Repeat the data verbatim, images excluded.

[Start of section]

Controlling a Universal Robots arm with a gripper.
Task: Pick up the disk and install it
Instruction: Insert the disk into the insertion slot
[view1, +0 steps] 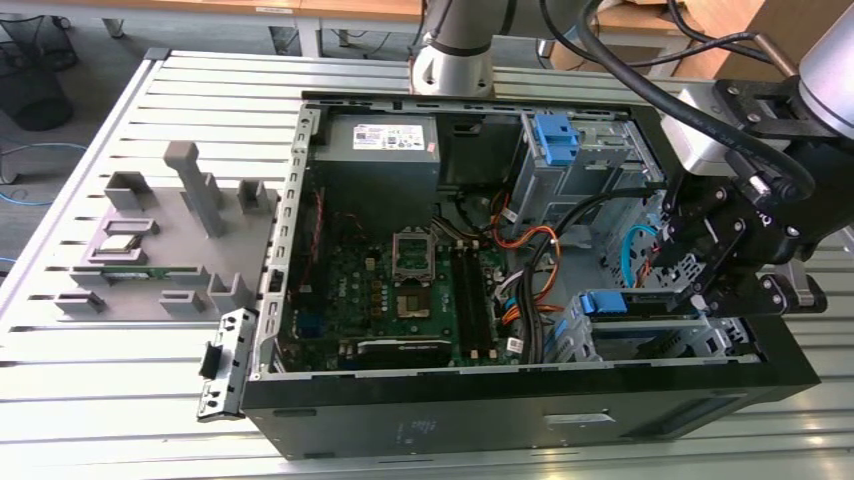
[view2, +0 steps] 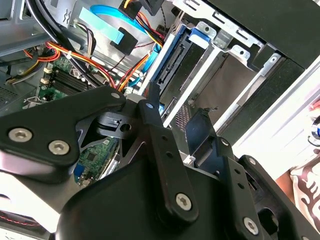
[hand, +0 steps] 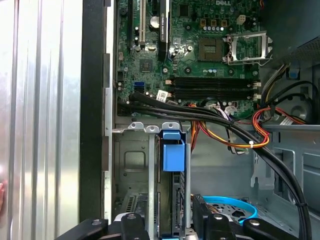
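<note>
The disk (view1: 617, 303) is seen seated on edge in the drive cage (view1: 650, 343) of the open computer case (view1: 534, 425), at the exterior view's right. The pincer (view1: 705, 288) is held partly open just over it, with 1 of its 2 fingers (view2: 151, 107) on each side and nothing gripped.

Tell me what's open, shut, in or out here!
Case: open, lying on its side.
Disk: standing on edge, in the cage.
Hand: open, astride the disk.
</note>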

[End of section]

* [Written answer]
Controlling a Universal Robots arm with a gripper.
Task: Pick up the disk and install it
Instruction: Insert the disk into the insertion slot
[view1, +0 steps] 
[view2, +0 steps] 
[hand, +0 steps] 
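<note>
The disk (view1: 617, 303) is seen seated on edge in the drive cage (view1: 650, 343) of the open computer case (view1: 534, 425), at the exterior view's right. The pincer (view1: 705, 288) is held partly open just over it, with 1 of its 2 fingers (view2: 151, 107) on each side and nothing gripped.

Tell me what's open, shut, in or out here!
Case: open, lying on its side.
Disk: standing on edge, in the cage.
Hand: open, astride the disk.
</note>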

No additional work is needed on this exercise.